Tuesday, 28 August 2007
Friday, 24 August 2007
How We Can Help To Reduce Global Warming?
The three ways in which we can help to reduce global warming are:
- Use energy more wisely by adopting energy-efficient vehicles and appliances.
- Switch to renewable energy sources such as wind and sun.
- Leave forests to grow and plant trees in deforested areas.
Carbon Trading Arrives in India
When GoodNewsIndia interviewed Dr.U.Shrinivasa for the Bio-diesel story and he held forth on the coming market for Carbon Trading, it had seemed futuristic. But it has already arrived in India with Jindal Vijaynagar Steel declaring itself ready to sell $225 million worth of saved carbon over the next 10 years.
Well, what is Carbon Trading? Let’s rewind to the Kyoto Protocol of 1997 by which all countries are required to reduce their greenhouse gas emissions by 5% --from 1990 levels-- in the next ten years, ie 2012—or pay a price to those that do. The idea was to make developed countries pay for their wild ways with emissions while at the same time monetarily rewarding countries with good behaviour in this regard. Since developing countries can start with clean technologies, they will be rewarded by those stuck with ‘dirty’ ones. Say a company in India can prove it has prevented the emission of x-tonnes of carbon, it can sell this good carbon-karma to a company in say, the US which has a bad karma. An environment-fundamentalist may say it’s all a bit like an indulgent epicure paying someone else to diet for him, but then that’s another story. Right now, there is a market opportunity for India—but only till 2012. Closer to that clean-up date prices of carbon credits will rise and in the years leading up to it there will be a scramble to buy credits cheap. The World Bank has built itself a role in this market as a referee, broker and macro-manager of international fund flows. The scheme has been entitled Clean Development Mechanism [CDM] in 2000, or more commonly, Carbon Trading.
Jindal on Oct 19, said that the Corex furnace technology that it employs would prevent 15 million tonnes of carbon from being discharged into the atmosphere in the coming decade. At a sale price of $15/tonne that is a total of $225 million. Jindal says companies from the Netherlands, Canada, the US and Japan have begun talking to it. On Oct 22, the New Indian Express carried a story that said the World Bank had just handed over $10 million to India’s Infrastructure Development Finance Company to fund ‘clean’ projects that would generate saleable carbon credits. The carbon market is here. Dr. Srinivasa had imagined a role for rural India in this emerging market. He said that power generated by naturally grown fuels would yield carbon credits and revenue from their sale should be factored into, when evaluating a bio-diesel future. Will we do it before the carbon market closes? If we could, would not bio-diesel power be unbeatable economics?
What is Carbon Trading?
Emissions trading (or cap and trade) is an administrative approach used to control pollution by providing economic incentives for achieving reductions in the emissions of pollutants.
In such a plan, a central authority (usually a government agency) sets a limit or cap on the amount of a pollutant that can be emitted. Companies or other groups that emit the pollutant are given credits or allowances which represent the right to emit a specific amount.

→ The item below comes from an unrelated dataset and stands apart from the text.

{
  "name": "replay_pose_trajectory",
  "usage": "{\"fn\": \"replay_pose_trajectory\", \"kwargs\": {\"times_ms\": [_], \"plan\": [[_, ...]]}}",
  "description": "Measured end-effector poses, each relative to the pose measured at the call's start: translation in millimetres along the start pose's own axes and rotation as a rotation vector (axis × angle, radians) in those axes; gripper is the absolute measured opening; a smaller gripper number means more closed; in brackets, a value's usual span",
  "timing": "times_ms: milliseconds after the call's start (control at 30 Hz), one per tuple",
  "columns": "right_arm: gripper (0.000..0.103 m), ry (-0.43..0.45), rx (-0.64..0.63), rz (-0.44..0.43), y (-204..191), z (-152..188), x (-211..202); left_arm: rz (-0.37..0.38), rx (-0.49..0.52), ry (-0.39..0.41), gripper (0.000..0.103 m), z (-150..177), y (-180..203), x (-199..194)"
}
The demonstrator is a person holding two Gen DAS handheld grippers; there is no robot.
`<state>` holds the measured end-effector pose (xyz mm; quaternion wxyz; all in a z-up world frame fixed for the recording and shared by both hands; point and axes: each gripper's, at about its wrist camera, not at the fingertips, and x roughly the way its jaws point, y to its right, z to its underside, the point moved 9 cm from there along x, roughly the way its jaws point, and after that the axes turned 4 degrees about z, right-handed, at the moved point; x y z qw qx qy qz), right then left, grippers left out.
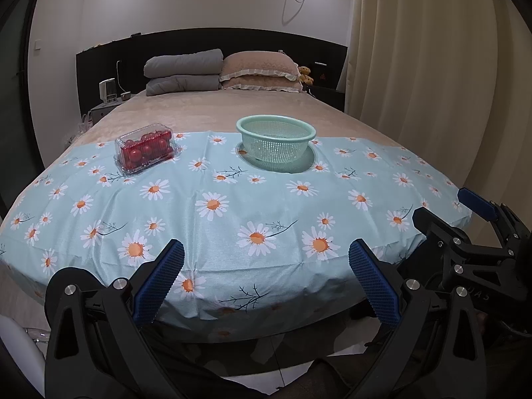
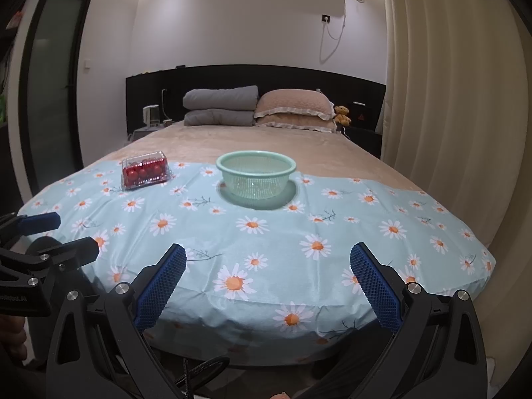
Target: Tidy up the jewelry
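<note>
A clear plastic box of red round pieces (image 1: 145, 149) lies closed on the daisy-print cloth (image 1: 232, 219) at the far left; it also shows in the right wrist view (image 2: 144, 170). A mint green perforated basket (image 1: 276, 142) stands on its matching dish at the far middle, also seen in the right wrist view (image 2: 256, 174). My left gripper (image 1: 266, 252) is open and empty at the cloth's near edge. My right gripper (image 2: 267, 256) is open and empty at the near edge too, and shows at the right of the left wrist view (image 1: 445, 206).
The cloth covers the foot of a beige bed (image 2: 252, 139) with pillows (image 2: 292, 108) and folded grey quilts (image 2: 221, 104) at the headboard. Curtains (image 2: 449, 99) hang at the right. A nightstand (image 1: 106, 106) stands at the left.
</note>
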<state>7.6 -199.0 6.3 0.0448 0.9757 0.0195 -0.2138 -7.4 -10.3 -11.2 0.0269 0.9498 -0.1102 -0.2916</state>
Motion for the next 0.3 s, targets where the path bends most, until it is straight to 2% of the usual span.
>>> {"fn": "replay_pose_trajectory", "kwargs": {"times_ms": [300], "plan": [[0.095,-0.006,0.008,-0.004,0.4,1.4,1.1,-0.01,0.021,-0.023,0.097,2.6,2.0,4.2]]}}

The total amount of credits cannot exceed the cap, limiting total emissions to that level. Companies that pollute beyond their allowances must buy credits from those who pollute less than their allowances or face heavy penalties. This transfer is referred to as a trade. In effect, the buyer is being fined for polluting, while the seller is being rewarded for having reduced emissions. Thus companies that can easily reduce emissions will do so and those for which it is harder will buy credits which reduces greenhouse gasses at the lowest possible cost to society.
There are currently several trading systems in place with the largest being the European Union's. The carbon market makes up the bulk of these and is growing in popularity. Many businesses have welcomed emissions trading as the best way to mitigate climate change. Enforcement of the caps is a problem, but unlike traditional regulation, emissions trading markets can be easier to enforce because the government overseeing the market does not need to regulate specific practices of each pollution source. However, monitoring (or estimating) and verifying of actual emissions is still required, which can be costly. Critics doubt whether these trading schemes can work as there may be too many credits given by the government, such as in the first phase of the European Union's scheme. Once a large surplus was discovered the price for credits bottomed out and effectively collapsed, with no noticeable reduction of emissions.